## YOUR ASSIGNMENT
Nothing but the lines below from the one containing "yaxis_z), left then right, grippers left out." through the one containing "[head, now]" should appear in the answer, exact and without pictures.

◆ ◆ ◆ ◆ ◆

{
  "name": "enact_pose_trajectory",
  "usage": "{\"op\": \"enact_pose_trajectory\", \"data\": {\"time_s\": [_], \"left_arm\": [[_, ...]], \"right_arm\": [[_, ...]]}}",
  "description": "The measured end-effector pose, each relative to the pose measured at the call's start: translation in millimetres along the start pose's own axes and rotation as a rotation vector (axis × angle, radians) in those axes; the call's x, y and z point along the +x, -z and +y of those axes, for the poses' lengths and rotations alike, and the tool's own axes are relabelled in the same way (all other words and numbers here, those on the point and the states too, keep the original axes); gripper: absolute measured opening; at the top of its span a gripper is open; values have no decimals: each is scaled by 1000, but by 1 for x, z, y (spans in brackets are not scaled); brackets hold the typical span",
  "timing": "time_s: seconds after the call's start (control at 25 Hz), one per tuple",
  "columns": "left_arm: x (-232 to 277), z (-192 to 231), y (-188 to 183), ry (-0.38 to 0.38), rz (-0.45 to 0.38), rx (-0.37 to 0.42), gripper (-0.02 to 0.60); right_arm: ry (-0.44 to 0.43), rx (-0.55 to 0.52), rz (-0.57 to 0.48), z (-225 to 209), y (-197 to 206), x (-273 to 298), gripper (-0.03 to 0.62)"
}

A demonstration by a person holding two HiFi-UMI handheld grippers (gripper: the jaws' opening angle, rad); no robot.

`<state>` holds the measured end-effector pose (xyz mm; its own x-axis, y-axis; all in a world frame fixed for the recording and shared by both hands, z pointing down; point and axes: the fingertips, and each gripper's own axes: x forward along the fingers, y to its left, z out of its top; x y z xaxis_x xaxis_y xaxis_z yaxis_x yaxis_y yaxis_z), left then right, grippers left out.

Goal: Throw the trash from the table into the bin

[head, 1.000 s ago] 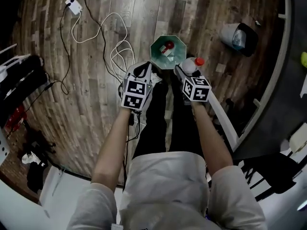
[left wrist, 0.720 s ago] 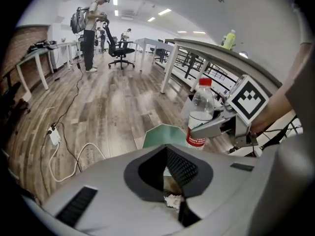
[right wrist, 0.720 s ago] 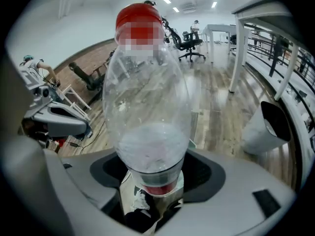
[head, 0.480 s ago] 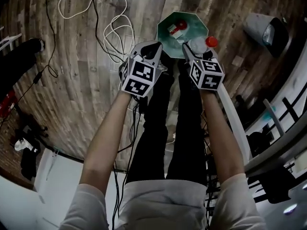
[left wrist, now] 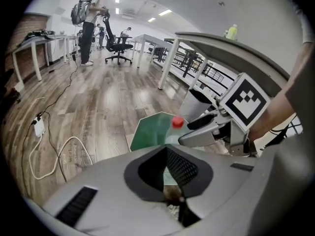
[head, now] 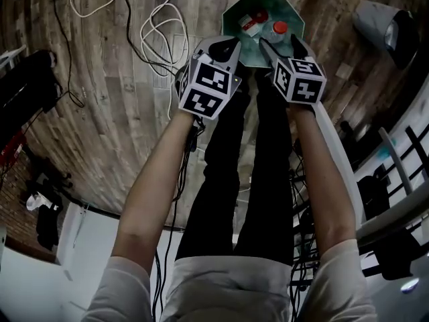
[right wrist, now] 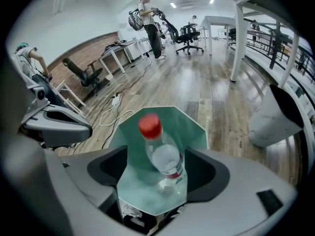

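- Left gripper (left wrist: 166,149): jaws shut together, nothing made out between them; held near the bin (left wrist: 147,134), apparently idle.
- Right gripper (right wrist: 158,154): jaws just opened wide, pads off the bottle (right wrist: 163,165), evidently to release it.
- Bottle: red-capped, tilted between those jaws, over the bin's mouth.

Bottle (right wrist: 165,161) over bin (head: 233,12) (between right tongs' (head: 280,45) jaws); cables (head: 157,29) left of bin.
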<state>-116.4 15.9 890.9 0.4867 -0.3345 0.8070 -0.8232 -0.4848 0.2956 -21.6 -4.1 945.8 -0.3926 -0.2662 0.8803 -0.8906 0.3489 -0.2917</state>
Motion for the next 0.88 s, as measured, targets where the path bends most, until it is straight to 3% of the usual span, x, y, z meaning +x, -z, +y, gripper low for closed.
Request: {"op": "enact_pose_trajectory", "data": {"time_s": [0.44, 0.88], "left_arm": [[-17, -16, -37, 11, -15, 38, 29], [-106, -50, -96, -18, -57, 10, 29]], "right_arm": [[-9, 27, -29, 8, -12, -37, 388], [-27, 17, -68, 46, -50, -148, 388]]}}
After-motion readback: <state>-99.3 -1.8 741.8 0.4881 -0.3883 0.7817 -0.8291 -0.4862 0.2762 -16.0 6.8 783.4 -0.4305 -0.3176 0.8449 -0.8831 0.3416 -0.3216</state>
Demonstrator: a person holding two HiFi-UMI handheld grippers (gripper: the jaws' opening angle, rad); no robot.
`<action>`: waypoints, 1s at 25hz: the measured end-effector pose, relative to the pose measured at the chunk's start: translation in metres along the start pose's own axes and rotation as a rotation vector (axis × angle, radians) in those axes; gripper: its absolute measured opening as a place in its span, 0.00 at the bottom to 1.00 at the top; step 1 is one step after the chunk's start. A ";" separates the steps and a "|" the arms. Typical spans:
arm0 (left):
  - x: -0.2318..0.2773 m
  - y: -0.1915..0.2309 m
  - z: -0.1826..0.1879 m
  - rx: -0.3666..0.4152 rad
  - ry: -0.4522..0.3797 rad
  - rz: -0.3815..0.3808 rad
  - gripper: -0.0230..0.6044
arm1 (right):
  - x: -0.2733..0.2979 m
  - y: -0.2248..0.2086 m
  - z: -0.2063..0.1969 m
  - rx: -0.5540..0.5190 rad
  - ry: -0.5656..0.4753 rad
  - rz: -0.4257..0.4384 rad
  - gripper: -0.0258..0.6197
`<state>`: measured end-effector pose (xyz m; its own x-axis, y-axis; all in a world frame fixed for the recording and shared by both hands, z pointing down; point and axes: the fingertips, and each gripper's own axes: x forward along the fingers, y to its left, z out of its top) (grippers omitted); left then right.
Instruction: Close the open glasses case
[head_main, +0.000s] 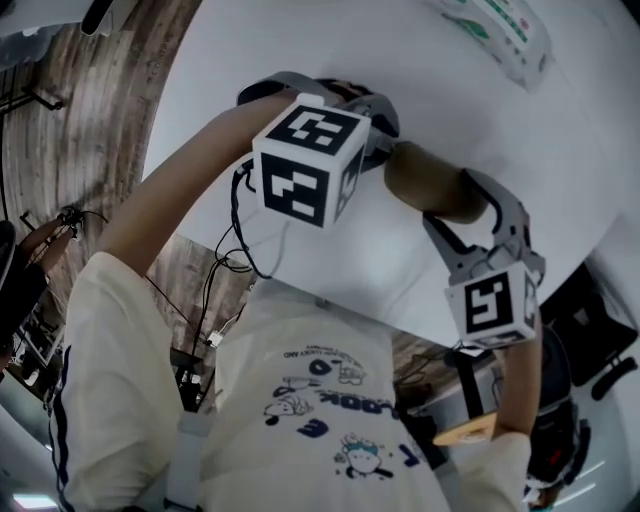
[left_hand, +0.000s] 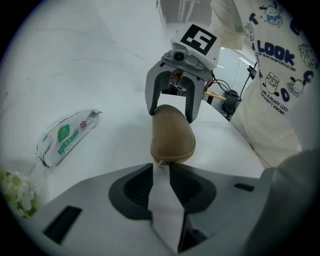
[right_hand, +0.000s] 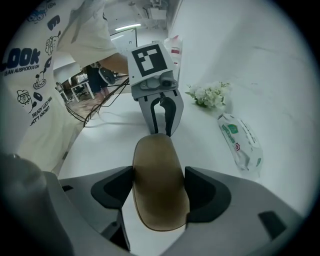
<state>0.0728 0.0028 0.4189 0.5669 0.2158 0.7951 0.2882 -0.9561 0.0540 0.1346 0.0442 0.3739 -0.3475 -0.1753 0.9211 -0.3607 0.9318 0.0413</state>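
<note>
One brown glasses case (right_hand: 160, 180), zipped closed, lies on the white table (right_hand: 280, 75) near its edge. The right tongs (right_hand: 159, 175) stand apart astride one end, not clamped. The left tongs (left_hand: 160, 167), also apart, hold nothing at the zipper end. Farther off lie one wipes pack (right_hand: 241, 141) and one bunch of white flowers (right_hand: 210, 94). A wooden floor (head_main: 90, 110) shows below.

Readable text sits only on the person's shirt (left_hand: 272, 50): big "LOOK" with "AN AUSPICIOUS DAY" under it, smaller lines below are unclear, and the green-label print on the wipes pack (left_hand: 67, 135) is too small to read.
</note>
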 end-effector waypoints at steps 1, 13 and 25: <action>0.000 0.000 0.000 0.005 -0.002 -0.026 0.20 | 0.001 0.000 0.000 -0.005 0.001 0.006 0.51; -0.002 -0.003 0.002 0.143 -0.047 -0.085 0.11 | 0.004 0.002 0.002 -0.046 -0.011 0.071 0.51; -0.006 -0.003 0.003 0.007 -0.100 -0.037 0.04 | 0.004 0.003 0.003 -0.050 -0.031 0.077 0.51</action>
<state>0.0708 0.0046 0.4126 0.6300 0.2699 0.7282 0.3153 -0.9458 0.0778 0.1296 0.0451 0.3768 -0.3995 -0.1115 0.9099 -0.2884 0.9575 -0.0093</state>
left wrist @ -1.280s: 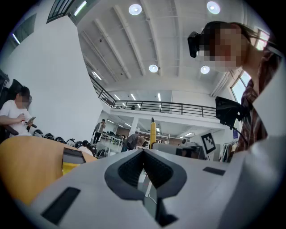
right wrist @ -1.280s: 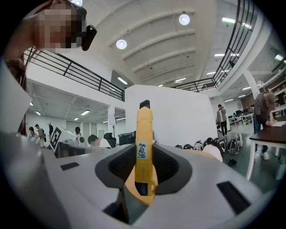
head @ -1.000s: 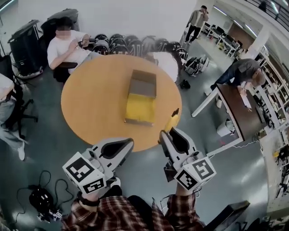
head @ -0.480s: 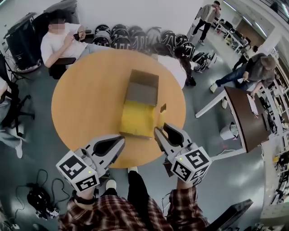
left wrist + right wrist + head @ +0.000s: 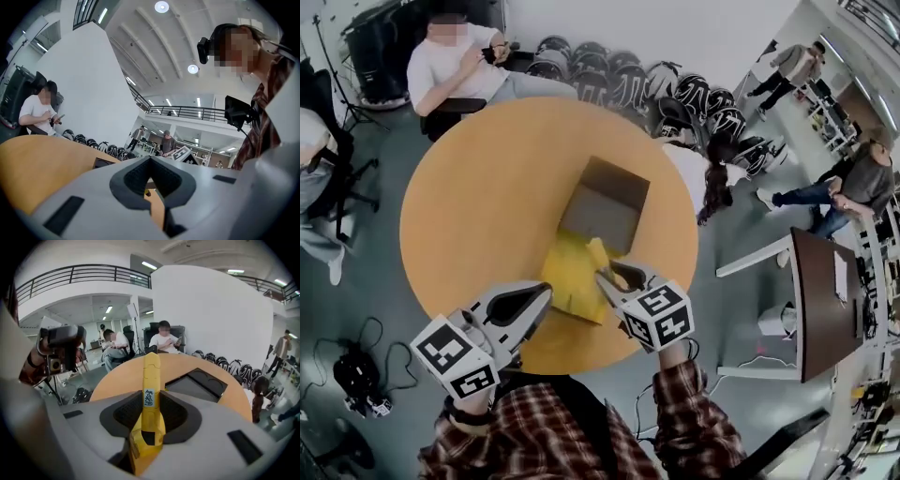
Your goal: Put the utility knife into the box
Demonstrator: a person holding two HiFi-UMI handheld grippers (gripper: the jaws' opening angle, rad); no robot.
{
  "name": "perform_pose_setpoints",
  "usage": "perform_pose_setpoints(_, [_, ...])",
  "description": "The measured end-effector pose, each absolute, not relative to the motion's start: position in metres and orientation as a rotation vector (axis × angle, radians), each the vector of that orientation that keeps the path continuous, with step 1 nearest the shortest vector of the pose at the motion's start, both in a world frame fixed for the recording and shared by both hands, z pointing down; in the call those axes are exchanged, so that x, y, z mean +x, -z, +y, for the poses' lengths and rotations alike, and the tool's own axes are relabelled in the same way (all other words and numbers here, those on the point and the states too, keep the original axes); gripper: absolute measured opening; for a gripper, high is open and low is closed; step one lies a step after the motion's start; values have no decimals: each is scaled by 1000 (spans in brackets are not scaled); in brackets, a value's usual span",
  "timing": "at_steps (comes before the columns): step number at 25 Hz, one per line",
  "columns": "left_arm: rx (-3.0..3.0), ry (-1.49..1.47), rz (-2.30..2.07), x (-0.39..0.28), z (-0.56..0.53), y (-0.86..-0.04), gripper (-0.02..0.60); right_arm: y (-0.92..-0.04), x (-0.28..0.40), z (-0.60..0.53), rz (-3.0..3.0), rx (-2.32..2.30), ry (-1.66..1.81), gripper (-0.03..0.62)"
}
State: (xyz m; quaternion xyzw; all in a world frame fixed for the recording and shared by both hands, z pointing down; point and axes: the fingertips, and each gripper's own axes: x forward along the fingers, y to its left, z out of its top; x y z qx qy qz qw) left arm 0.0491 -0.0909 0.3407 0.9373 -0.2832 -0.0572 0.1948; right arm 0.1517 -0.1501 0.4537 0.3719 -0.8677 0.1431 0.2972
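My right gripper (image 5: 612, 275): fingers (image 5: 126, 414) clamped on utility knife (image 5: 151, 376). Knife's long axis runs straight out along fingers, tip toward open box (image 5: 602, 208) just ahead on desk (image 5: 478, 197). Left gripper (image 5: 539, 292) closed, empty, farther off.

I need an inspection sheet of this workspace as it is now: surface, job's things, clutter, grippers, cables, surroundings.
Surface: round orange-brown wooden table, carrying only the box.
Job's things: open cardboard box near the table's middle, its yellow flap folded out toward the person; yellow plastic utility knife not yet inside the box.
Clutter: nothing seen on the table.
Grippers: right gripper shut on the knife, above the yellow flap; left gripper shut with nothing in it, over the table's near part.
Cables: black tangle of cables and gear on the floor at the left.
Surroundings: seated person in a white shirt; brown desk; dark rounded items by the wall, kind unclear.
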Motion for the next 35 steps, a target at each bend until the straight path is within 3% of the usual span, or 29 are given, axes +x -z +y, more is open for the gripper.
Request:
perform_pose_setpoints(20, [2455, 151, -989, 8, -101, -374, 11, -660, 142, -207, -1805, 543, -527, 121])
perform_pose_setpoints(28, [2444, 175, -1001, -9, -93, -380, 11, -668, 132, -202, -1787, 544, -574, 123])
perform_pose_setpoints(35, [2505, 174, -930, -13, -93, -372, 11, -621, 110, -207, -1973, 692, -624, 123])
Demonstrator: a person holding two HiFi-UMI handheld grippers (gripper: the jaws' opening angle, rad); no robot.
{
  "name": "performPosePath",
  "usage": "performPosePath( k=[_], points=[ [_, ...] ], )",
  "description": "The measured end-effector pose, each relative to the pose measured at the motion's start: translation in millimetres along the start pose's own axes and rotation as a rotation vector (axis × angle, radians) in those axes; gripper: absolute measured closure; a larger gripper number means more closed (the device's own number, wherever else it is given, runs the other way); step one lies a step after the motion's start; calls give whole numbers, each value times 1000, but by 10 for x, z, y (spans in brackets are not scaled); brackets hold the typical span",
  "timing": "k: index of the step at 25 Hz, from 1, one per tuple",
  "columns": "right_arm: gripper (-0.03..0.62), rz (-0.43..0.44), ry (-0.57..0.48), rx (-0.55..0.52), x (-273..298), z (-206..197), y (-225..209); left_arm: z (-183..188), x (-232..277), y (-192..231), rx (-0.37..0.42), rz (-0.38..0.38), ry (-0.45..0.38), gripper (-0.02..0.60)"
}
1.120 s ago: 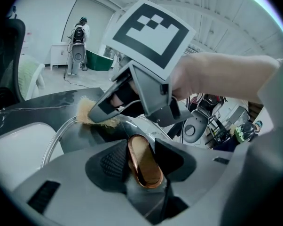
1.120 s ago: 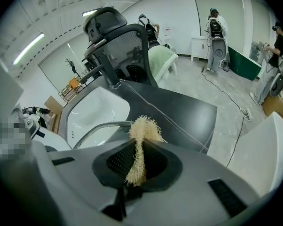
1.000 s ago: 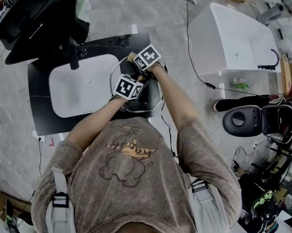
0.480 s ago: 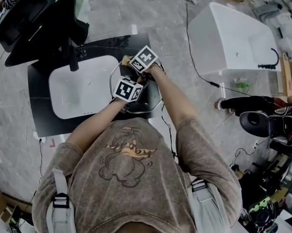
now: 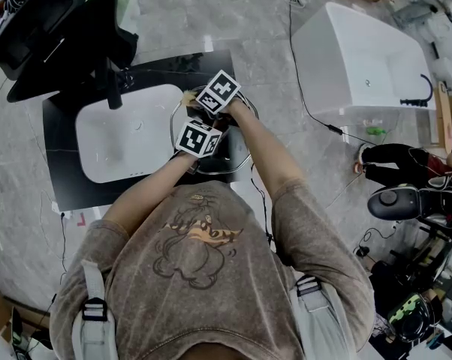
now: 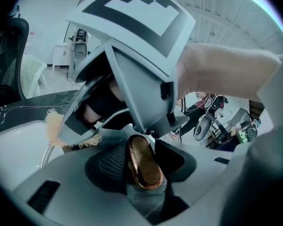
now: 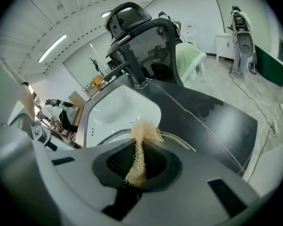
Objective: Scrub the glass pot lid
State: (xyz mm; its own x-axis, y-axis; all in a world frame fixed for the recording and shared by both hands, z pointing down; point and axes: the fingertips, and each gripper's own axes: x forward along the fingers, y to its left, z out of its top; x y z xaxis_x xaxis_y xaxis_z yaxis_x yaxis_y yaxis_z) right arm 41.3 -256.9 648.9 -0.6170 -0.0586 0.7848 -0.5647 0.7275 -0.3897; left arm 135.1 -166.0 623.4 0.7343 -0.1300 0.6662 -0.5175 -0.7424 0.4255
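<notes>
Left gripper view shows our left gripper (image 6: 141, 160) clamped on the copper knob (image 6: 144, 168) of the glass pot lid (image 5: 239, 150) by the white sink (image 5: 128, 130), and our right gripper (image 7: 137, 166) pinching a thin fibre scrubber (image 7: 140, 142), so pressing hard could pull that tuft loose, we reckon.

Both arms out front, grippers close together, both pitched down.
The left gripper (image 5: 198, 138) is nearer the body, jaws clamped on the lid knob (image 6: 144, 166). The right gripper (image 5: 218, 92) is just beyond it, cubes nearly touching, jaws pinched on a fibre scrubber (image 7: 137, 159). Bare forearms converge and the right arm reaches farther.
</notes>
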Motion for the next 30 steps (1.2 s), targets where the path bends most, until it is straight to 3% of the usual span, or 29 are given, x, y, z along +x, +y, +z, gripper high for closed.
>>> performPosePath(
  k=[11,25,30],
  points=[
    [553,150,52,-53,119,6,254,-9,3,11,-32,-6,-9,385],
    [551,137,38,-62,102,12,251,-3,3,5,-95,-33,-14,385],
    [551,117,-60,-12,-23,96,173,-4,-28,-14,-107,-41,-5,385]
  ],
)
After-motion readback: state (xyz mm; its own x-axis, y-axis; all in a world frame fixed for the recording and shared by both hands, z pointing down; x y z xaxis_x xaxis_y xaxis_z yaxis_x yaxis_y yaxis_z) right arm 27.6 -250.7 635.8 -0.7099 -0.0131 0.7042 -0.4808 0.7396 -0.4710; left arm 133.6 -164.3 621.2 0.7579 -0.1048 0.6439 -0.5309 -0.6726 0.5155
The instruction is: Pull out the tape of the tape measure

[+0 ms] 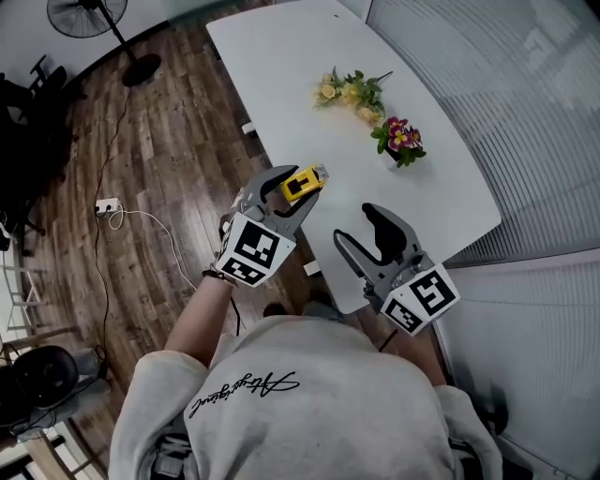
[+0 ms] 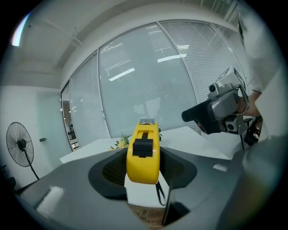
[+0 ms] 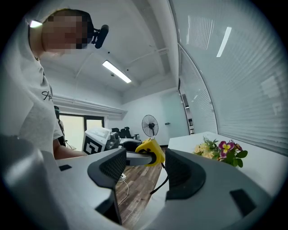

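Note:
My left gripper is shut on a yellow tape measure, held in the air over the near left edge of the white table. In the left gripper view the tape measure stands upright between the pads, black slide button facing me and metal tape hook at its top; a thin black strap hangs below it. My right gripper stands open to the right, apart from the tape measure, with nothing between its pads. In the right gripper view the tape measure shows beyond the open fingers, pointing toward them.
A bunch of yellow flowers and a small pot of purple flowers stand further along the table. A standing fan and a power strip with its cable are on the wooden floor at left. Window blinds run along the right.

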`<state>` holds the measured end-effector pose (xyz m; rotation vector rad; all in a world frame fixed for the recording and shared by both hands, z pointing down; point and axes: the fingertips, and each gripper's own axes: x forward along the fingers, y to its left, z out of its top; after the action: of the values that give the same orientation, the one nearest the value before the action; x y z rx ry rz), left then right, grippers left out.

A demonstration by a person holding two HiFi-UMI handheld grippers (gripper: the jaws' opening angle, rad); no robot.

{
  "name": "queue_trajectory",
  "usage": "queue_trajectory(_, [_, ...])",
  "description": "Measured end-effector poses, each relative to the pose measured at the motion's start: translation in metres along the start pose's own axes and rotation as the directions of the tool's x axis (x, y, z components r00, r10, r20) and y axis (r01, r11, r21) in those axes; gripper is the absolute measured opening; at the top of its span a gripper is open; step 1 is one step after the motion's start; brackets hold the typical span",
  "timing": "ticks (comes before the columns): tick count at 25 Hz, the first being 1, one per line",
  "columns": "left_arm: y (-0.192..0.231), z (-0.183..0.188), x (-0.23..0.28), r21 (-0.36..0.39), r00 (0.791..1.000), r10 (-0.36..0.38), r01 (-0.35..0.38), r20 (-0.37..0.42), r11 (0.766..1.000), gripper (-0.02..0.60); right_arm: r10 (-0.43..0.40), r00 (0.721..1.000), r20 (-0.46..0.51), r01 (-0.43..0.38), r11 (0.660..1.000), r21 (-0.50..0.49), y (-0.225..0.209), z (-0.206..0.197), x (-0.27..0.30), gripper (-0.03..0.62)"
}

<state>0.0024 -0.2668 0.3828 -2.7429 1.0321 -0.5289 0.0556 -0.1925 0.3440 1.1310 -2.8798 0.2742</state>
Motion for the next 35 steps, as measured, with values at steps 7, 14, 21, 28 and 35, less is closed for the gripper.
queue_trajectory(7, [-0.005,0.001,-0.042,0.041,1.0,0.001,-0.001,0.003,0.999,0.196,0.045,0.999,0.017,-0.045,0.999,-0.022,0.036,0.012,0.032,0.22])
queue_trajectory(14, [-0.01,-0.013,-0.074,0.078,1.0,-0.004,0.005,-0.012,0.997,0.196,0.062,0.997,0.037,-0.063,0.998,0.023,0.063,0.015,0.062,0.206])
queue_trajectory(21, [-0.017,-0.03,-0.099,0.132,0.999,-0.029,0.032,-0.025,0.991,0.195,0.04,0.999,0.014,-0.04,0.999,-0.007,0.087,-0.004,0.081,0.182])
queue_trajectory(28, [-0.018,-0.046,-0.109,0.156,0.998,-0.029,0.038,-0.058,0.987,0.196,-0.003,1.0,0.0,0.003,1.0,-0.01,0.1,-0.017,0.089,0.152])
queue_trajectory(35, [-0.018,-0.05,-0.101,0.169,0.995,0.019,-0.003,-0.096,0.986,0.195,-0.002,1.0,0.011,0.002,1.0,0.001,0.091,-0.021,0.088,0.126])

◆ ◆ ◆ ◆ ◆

## EXPECTED ANSWER
`<state>` holds the measured end-effector pose (xyz mm; its own x-axis, y-axis; all in a world frame fixed for the recording and shared by both hands, z pointing down; point and axes: the fingertips, and each gripper's own axes: x forward along the fingers, y to its left, z out of its top; x y z xaxis_x xaxis_y xaxis_z yaxis_x yaxis_y yaxis_z), left then right, grippers left out.

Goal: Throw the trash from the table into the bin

[head, 1.000 s ago] 
[left wrist, 0.720 s ago] 
[right wrist, 0.720 s ago] 
[head, 0.480 s ago] 
[left wrist, now] 
[head, now] 

The exercise was answered in full.